James Duffield Harding (1798–1863) was one of the most influential British watercolorists and lithographers of the nineteenth century, whose teaching manuals, technical innovations, and celebrated landscape paintings shaped the practice of drawing across two generations of artists. Born in Deptford, London, he was the son of a drawing master who had studied under Paul Sandby, and received his earliest instruction in perspective from his father. He also studied under Samuel Prout, whose architectural subjects left a lasting impression on his early work. Apprenticed briefly to the engraver Charles Pye, Harding found the trade uncongenial and left within a year to devote himself entirely to watercolor painting. At thirteen he had already exhibited architectural drawings at the Royal Academy, and at eighteen he received a silver medal from the Society of Arts.
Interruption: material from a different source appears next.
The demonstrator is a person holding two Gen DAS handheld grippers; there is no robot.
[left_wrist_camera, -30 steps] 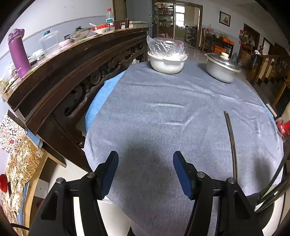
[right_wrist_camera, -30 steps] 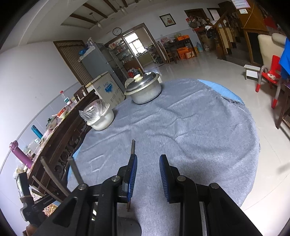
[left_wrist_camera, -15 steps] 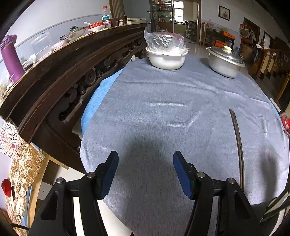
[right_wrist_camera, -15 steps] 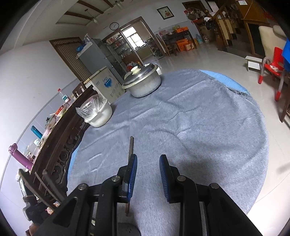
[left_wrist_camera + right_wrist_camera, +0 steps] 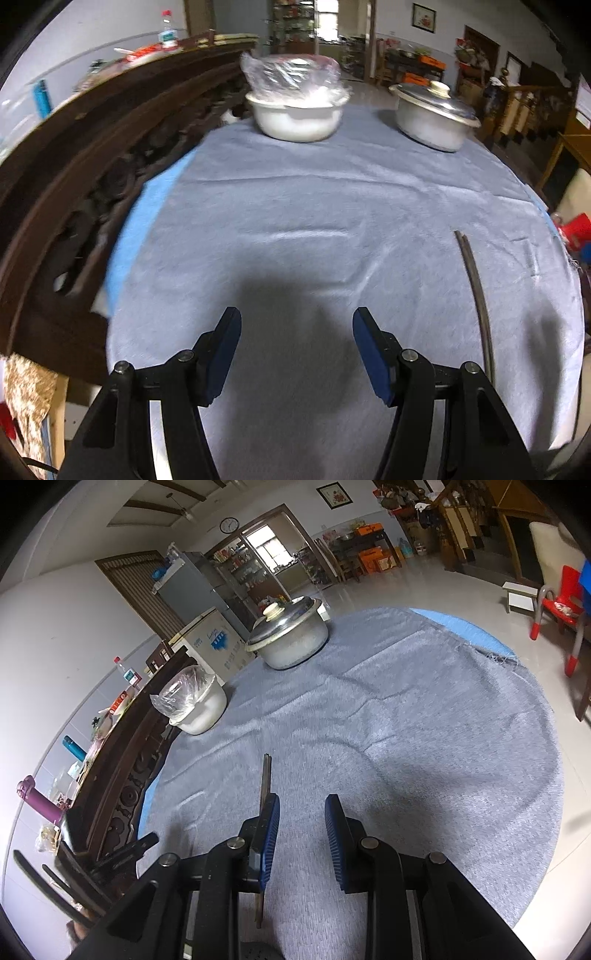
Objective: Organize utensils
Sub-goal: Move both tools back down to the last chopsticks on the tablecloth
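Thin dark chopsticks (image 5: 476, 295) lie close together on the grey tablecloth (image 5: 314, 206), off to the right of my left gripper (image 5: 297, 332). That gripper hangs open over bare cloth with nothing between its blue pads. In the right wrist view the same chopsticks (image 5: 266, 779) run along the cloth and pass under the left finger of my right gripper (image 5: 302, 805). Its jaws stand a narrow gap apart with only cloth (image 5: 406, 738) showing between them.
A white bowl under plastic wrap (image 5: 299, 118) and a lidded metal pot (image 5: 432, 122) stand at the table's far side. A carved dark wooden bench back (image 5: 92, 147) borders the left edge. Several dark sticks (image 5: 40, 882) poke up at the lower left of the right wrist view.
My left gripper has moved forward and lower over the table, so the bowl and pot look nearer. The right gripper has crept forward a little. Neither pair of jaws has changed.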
Harding's professional career was anchored in the Society of Painters in Watercolours, which he first exhibited with in 1818 and of which he became an associate in 1820 and a full member in 1821. He made frequent journeys to France, Italy, Switzerland, and Germany, using his continental travels to develop a landscape style celebrated for its atmospheric grandeur and its vivid rendering of foliage. His innovation of painting on tinted papers of varied colors and textures, shown at his 1830 exhibition of Italian views, was widely imitated and helped define the look of British watercolor in the Victorian era. He also invented the technique he called "lithotint" — applying lithographic ink with a brush rather than a crayon — first demonstrated in his 1841 publication The Park and the Forest.
Harding was Ruskin's drawing master and a companion on sketching expeditions, and John Ruskin praised him in Modern Painters as "after Turner, unquestionably the greatest master of foliage in Europe." His educational manuals, including Lessons on Art and The Principles and Practice of Art, became standard texts in Britain and abroad. From the 1830s, Winsor and Newton produced "JDH pure drawing paper" — paper in white and various tinted shades — specifically associated with his methods, which remained commercially available until around 1910.
Harding died at Barnes on December 4, 1863, and was buried in Brompton Cemetery. His lithographic publications, including Sketches at Home and Abroad (1836) and Picturesque Selections (1861), continued to circulate widely after his death, ensuring that his influence on the teaching and practice of drawing endured well beyond his own lifetime.